To do: Tally the lines below that hold the string "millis", and give only the tally.
------------------------------
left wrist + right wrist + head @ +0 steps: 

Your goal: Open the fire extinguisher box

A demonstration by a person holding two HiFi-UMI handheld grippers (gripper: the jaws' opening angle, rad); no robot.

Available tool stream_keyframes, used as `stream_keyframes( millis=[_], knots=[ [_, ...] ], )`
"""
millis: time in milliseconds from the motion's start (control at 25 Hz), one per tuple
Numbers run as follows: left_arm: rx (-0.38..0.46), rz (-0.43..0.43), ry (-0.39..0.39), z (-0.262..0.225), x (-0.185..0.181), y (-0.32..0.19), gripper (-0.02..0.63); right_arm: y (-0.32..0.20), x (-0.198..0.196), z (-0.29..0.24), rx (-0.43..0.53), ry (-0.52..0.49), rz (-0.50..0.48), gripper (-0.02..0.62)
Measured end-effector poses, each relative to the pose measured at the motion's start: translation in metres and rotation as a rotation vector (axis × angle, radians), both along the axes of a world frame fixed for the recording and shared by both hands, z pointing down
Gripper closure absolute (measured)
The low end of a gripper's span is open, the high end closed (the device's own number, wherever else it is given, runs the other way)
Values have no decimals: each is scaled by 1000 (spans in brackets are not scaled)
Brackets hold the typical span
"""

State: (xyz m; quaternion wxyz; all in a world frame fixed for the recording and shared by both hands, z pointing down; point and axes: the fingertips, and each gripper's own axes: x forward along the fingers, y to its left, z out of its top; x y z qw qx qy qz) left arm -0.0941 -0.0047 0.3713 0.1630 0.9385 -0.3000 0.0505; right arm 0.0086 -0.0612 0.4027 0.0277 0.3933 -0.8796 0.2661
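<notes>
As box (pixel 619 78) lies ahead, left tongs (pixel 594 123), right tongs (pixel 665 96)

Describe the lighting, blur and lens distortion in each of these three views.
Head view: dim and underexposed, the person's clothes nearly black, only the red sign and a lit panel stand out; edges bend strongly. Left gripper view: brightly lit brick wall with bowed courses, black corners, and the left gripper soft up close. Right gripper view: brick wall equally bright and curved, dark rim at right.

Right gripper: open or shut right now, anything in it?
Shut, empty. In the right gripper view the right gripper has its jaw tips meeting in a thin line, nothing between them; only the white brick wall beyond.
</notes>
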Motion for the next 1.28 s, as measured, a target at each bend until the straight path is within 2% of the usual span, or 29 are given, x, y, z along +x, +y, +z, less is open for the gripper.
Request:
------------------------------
Solution for this problem: 2